The problem:
Write out, word for word, the part of the listing below that opens with the line containing "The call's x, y" and closes with the line containing "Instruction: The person", keeping both of those lines and adding no others.

- - -

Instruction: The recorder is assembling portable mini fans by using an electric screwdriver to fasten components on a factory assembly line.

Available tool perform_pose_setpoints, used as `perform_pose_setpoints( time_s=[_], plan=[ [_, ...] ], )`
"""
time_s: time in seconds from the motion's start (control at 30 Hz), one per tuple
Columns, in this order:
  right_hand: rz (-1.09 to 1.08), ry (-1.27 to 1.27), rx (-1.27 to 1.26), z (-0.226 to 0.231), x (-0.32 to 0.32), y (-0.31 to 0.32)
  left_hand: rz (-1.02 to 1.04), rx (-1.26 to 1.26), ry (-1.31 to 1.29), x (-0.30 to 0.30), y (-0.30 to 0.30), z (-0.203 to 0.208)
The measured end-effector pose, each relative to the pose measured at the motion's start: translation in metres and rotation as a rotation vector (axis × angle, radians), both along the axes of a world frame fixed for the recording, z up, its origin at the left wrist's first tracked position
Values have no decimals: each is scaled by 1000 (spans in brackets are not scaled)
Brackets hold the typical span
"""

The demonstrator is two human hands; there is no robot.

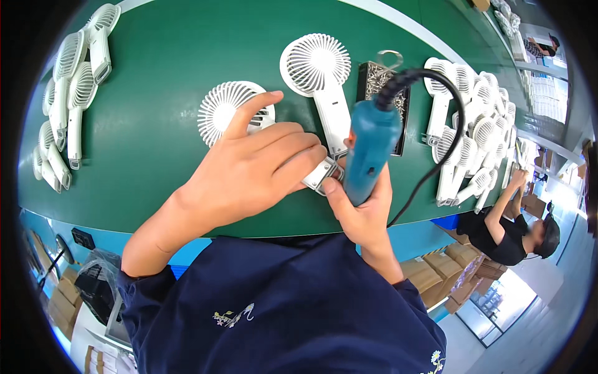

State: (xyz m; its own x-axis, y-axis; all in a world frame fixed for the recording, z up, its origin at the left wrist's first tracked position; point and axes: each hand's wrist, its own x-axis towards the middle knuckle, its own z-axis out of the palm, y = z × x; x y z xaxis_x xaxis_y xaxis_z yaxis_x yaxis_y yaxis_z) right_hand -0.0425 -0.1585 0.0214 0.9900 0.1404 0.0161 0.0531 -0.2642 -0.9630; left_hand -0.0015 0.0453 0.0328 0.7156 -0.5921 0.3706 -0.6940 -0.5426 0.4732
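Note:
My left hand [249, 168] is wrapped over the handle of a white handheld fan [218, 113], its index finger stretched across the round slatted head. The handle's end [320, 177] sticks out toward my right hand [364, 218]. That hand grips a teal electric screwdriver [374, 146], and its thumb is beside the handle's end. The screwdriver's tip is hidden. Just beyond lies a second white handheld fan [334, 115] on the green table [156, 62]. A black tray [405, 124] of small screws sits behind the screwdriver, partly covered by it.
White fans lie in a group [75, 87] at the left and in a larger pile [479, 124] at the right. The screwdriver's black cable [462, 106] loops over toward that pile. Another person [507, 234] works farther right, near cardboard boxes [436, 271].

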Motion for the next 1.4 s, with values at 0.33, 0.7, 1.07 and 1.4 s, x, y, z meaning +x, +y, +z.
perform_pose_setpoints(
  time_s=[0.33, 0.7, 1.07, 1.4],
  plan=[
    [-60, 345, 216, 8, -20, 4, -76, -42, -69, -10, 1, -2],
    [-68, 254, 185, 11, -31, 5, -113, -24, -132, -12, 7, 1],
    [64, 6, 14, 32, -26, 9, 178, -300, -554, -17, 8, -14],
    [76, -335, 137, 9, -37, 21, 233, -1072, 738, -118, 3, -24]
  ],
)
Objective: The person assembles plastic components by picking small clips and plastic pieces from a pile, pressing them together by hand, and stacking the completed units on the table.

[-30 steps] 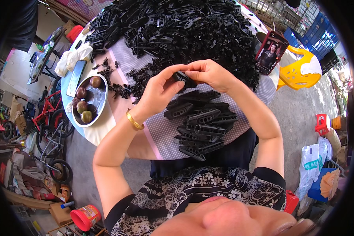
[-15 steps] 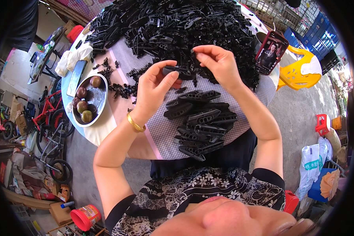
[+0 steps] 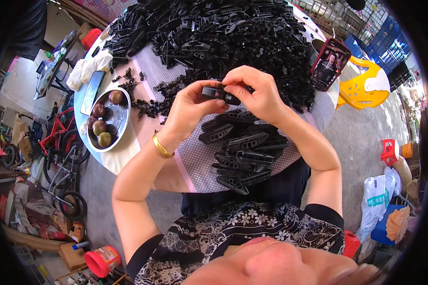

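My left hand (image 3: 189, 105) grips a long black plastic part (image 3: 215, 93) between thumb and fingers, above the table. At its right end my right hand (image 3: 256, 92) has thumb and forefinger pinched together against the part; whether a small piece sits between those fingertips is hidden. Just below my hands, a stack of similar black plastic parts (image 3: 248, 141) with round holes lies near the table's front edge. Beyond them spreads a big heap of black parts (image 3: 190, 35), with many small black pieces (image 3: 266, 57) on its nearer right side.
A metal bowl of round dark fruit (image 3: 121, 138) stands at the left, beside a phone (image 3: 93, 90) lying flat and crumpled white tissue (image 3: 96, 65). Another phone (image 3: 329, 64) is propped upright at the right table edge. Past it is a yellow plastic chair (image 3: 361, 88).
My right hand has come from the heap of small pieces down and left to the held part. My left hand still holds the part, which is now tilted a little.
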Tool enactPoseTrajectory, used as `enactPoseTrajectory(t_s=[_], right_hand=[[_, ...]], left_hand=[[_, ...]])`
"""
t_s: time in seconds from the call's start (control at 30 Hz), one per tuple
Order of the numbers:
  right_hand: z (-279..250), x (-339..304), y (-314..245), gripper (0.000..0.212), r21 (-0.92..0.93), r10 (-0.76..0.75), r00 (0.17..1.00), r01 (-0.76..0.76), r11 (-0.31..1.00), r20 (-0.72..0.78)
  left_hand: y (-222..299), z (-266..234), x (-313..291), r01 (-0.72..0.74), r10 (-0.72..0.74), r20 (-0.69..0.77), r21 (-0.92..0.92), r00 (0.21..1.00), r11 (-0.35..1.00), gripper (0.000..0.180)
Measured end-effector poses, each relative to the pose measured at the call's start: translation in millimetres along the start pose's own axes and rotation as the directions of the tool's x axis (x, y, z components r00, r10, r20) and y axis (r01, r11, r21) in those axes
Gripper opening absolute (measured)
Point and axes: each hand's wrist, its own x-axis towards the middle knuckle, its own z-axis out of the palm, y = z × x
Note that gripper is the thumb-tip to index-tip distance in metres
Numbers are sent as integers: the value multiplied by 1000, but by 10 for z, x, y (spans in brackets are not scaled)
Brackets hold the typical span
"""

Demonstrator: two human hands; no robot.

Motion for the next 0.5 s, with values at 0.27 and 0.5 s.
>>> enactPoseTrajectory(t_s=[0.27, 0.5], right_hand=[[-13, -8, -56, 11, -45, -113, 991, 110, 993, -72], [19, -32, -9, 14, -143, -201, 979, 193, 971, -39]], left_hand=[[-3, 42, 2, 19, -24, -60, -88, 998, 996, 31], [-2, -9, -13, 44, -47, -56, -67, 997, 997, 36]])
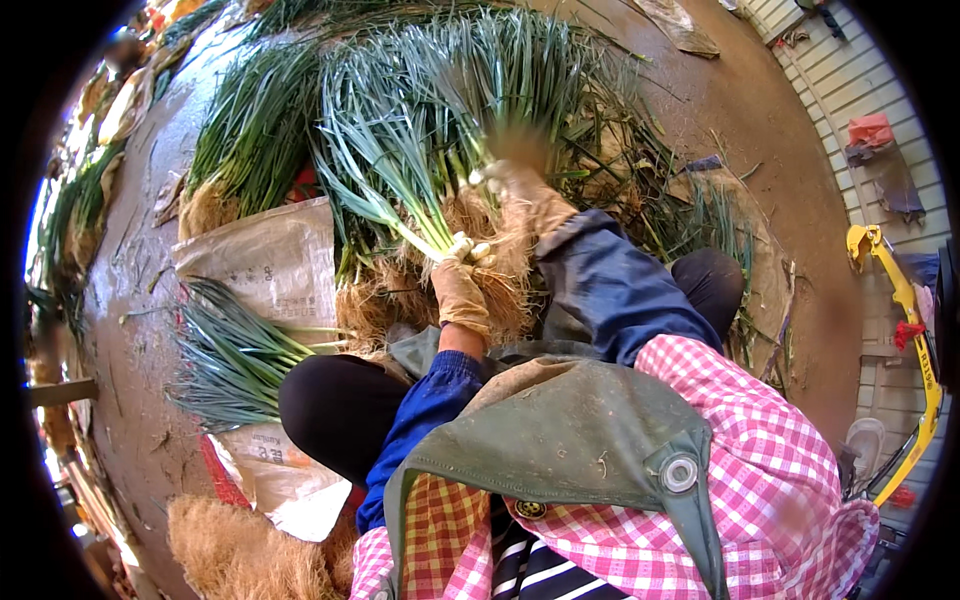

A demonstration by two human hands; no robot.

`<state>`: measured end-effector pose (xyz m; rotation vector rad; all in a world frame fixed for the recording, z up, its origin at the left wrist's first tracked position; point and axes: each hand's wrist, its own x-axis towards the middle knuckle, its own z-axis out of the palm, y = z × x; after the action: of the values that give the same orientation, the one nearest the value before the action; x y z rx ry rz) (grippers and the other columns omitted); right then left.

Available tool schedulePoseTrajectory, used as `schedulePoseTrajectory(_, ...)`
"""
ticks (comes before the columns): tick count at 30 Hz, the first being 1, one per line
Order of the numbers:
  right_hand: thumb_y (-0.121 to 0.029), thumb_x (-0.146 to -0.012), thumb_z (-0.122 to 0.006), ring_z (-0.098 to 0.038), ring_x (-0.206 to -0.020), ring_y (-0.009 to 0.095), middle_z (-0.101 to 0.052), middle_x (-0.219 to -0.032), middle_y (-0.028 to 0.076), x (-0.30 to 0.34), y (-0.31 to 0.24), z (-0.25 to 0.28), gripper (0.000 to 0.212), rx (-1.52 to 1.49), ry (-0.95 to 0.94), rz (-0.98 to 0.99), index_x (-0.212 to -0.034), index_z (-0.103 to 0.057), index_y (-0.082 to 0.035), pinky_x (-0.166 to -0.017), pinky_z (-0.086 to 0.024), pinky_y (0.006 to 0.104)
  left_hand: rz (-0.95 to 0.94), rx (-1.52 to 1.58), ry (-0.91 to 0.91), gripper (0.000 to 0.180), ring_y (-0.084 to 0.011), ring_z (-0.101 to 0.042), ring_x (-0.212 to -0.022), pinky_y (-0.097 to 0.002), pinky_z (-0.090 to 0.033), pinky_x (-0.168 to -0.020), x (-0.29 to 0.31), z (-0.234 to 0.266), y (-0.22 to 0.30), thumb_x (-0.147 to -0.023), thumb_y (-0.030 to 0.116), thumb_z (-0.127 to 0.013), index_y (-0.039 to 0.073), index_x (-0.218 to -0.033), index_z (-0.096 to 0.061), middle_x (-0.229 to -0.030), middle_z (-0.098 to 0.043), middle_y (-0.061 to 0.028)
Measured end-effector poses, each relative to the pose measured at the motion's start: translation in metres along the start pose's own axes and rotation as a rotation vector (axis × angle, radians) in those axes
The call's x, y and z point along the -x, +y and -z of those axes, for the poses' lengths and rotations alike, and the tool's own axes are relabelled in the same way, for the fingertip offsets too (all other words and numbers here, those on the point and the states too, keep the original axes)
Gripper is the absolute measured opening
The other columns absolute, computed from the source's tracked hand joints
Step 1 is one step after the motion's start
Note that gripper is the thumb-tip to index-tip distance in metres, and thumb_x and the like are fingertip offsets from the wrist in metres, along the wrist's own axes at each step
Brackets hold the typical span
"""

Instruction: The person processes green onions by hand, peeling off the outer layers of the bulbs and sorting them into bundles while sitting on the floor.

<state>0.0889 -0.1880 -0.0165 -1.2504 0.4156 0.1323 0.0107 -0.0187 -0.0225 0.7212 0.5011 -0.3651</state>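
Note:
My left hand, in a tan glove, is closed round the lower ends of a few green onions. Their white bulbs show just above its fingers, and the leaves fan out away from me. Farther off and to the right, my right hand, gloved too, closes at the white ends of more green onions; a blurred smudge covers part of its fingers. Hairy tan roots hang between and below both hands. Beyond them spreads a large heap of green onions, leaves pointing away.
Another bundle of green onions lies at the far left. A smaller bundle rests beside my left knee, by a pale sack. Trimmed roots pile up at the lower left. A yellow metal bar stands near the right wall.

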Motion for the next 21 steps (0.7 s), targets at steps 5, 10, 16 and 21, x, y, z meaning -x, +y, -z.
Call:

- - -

Reply to the task:
The call's x, y and z point along the -x, +y and -z of those axes, for the poses' lengths and rotations alike, and the tool's own axes are relabelled in the same way, for the fingertip offsets too (all other words and numbers here, those on the point and the states too, keep the original axes)
Gripper is the absolute measured opening
The other columns absolute, computed from the source's tracked hand joints
Step 1 is one step after the motion's start
Note that gripper is the thumb-tip to index-tip distance in metres, and thumb_x and the like are fingertip offsets from the wrist in metres, along the wrist's own axes at each step
Brackets hold the typical span
"""

Instruction: The person processes green onions by hand, peeling off the outer layers of the bulbs and sorting them into bundles while sitting on the floor.

Nothing more is needed for this exercise.